● What is required:
Across the entries that follow, count each line holding "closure" and state the total alone.

::::

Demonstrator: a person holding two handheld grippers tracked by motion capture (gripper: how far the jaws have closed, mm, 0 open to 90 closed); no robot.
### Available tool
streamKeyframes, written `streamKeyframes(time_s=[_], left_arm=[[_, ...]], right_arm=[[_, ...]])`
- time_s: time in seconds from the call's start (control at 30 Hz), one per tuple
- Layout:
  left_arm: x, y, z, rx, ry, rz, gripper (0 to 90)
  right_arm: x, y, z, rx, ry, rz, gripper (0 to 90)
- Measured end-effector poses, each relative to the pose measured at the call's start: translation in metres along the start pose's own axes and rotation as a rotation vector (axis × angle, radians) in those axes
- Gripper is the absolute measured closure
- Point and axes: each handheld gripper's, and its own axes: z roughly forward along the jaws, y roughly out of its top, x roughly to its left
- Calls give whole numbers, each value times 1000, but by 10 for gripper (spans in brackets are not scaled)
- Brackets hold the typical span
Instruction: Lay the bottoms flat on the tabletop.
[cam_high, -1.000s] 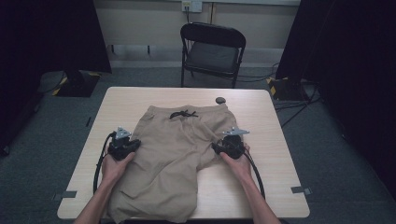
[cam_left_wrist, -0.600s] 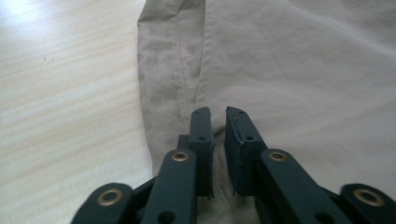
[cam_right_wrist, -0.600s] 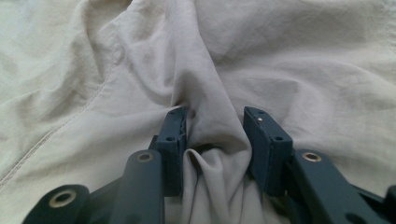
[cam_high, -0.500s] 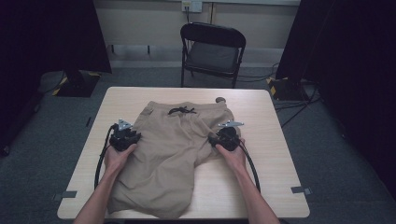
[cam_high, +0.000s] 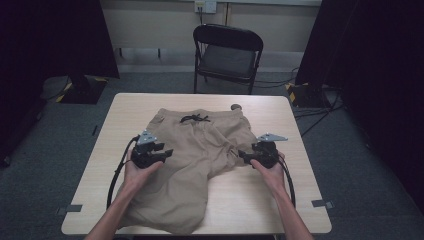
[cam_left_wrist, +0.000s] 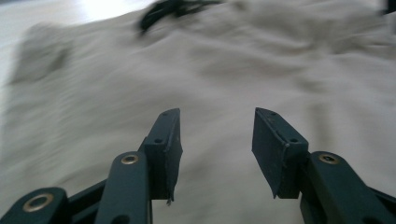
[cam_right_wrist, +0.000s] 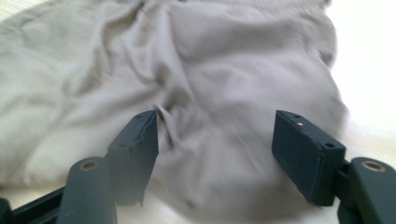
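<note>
So the khaki shorts (cam_high: 200, 155) were lying flat-ish on the wooden table (cam_high: 300, 200), waistband and black drawstring (cam_high: 194, 118) pointing toward the folding chair (cam_high: 227, 55), one leg folded across and the other running down to the near edge. The left gripper (cam_high: 165, 151) sat over the left side of the fabric, and its jaws had just been opening, nothing between them, cloth loose below. Same deal with the right gripper (cam_high: 243, 155) by the right hem: its jaws had just been spreading wide, with rumpled fabric under them but no pinch.
</note>
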Motion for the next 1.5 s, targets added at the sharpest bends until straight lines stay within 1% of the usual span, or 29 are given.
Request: streamKeyframes(time_s=[0.03,0.07,0.13,0.27,0.3,0.37,0.4,0.43,0.5,0.53,0.57,0.67,0.73,0.83,0.93,0.97,1.0,1.03,1.07,1.1,1.17,1.23,1.3,1.33,1.37,1.4,1.43,1.47,1.5], left_arm=[[-8,3,2,-7,-22,0,521],[-16,6,5,-9,-44,16,521],[-30,12,12,-10,-96,15,521],[-57,22,29,-24,-170,13,519],[-63,24,35,-22,-181,28,514],[-72,26,46,-16,-204,35,493],[-75,26,50,-14,-194,39,482],[-78,25,57,-3,-198,39,463],[-78,22,68,16,-206,14,432],[-77,20,73,34,-222,7,407],[-76,17,77,57,-213,3,398],[-73,9,86,96,-198,10,363],[-72,5,86,81,-199,3,356],[-72,6,83,67,-202,14,358],[-73,12,79,14,-224,1,359],[-73,15,78,-5,-220,3,359],[-73,18,78,-25,-233,1,357],[-74,20,78,-46,-233,-11,355],[-73,22,78,-49,-221,-7,354],[-73,22,80,-64,-228,-15,347],[-72,21,83,-63,-236,-37,342],[-71,18,88,-27,-218,-47,344],[-67,14,93,1,-203,-62,406],[-65,13,93,8,-191,-68,531],[-61,11,94,12,-180,-87,610],[-58,11,94,14,-181,-93,704],[-57,11,94,22,-162,-83,797],[-56,10,95,17,-157,-97,852],[-54,10,95,19,-166,-106,862]], right_arm=[[-3,-4,-1,9,-5,6,301],[-6,-8,-2,15,-3,16,298],[-9,-15,-2,19,-8,22,292],[-10,-21,1,34,-17,21,275],[-10,-21,3,40,-23,18,276],[-9,-21,6,45,-42,7,290],[-8,-21,9,51,-54,3,302],[-8,-21,11,53,-62,-2,351],[-8,-22,15,52,-74,-11,501],[-8,-21,16,44,-66,3,604],[-9,-21,16,38,-41,16,708],[-6,-19,19,28,-6,24,831],[0,-14,17,9,19,13,849],[10,2,10,-35,57,-3,853],[21,21,7,-58,100,-24,853],[25,27,8,-67,110,-28,852],[30,31,9,-70,120,-31,852],[34,35,12,-70,136,-38,851],[39,39,16,-69,154,-42,850],[43,41,20,-67,166,-45,850],[52,46,28,-65,185,-53,850],[60,49,34,-57,204,-64,849],[65,50,38,-56,216,-72,843],[67,51,40,-51,223,-78,833],[68,51,41,-47,228,-80,820],[68,50,41,-47,236,-77,798],[68,50,40,-48,242,-75,758],[68,50,40,-45,242,-79,709],[68,50,39,-46,237,-81,657]])
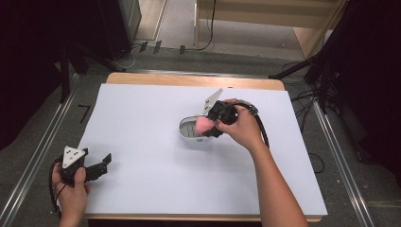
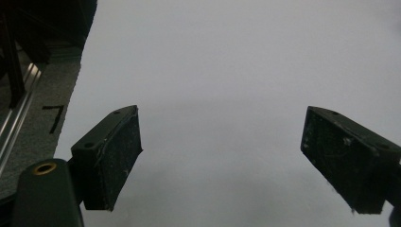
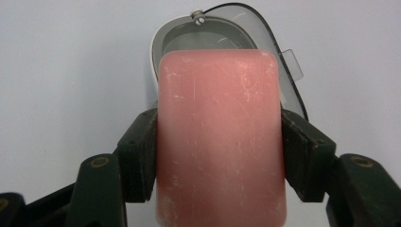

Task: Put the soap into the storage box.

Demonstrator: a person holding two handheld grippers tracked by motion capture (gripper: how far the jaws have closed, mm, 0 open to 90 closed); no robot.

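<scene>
soap, a pink bar [image 3: 221, 137], sits clamped between the pads of the right gripper [image 3: 220, 156], held just above an open white soap dish [image 3: 163, 42]; the right gripper view adds the dish's clear hinged lid [image 3: 279, 71]. the high view places the dish mid-table [image 1: 142, 142], and the left gripper [image 1: 97, 166], jaws wide apart and empty, near the left edge.

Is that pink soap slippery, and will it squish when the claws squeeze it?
The pink soap probably stays stiff: its edges look straight between the right gripper's pads. It looks dry and scuffed, so likely not very slippery.
</scene>
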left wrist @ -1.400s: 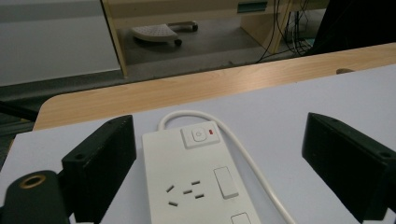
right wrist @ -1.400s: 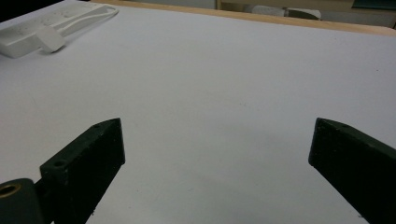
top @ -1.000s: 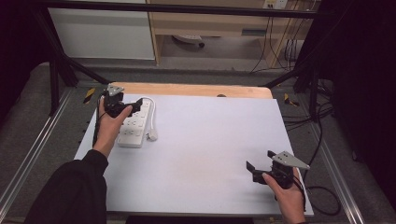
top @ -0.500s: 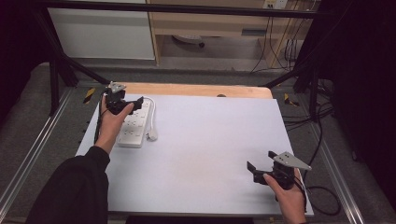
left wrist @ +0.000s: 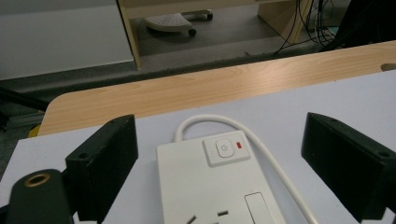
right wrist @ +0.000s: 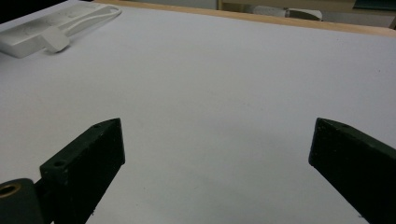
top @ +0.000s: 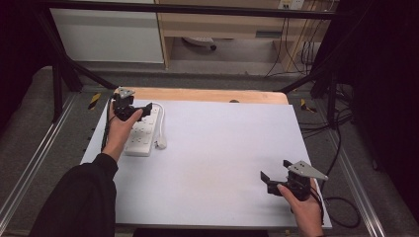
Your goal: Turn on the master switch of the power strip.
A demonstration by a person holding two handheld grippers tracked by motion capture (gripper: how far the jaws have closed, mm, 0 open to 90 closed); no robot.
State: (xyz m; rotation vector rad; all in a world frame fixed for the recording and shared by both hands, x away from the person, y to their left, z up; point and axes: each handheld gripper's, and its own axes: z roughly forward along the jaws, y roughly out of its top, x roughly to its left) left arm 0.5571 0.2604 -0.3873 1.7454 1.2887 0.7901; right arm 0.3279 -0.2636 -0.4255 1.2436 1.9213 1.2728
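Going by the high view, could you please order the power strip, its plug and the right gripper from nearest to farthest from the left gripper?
1. Power strip: directly under the left gripper, at the table's far left.
2. Plug: just beside the strip, on its right side, a little nearer the person.
3. Right gripper: across the white table, near its front right corner.

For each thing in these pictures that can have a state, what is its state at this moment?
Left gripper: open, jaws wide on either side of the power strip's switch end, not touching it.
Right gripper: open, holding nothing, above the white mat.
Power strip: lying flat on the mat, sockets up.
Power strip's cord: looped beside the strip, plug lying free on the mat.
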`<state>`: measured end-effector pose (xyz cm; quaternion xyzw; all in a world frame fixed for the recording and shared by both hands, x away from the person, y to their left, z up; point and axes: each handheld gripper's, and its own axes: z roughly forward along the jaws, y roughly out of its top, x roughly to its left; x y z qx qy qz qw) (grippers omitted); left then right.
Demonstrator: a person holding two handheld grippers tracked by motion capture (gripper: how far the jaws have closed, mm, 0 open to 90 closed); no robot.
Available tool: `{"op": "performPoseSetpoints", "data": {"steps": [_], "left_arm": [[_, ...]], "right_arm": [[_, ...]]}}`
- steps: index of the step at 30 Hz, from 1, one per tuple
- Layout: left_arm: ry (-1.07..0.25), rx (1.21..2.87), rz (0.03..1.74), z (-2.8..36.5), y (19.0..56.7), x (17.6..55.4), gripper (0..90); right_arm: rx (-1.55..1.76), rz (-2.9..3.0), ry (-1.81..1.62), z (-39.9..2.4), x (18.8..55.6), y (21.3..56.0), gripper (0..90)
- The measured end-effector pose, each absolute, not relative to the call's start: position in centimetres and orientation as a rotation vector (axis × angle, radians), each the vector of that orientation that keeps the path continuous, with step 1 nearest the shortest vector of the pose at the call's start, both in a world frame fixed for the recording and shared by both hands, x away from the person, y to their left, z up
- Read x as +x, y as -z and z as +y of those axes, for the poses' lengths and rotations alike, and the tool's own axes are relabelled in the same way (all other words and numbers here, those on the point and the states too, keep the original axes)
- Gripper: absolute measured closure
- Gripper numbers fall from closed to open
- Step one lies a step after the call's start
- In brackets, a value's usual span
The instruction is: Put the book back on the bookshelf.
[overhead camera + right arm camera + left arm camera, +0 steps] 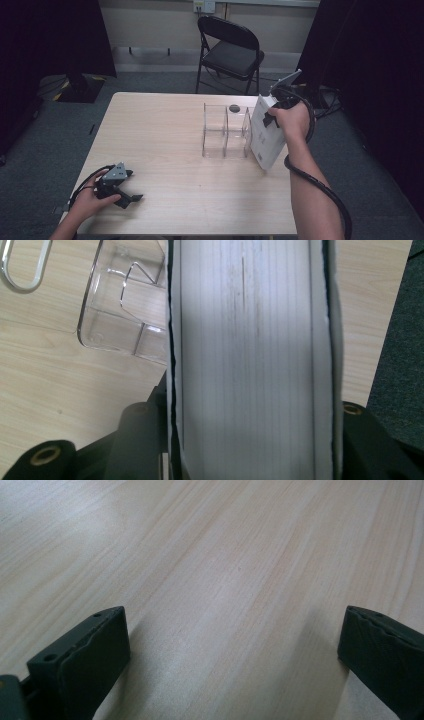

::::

● Output of the exercise:
2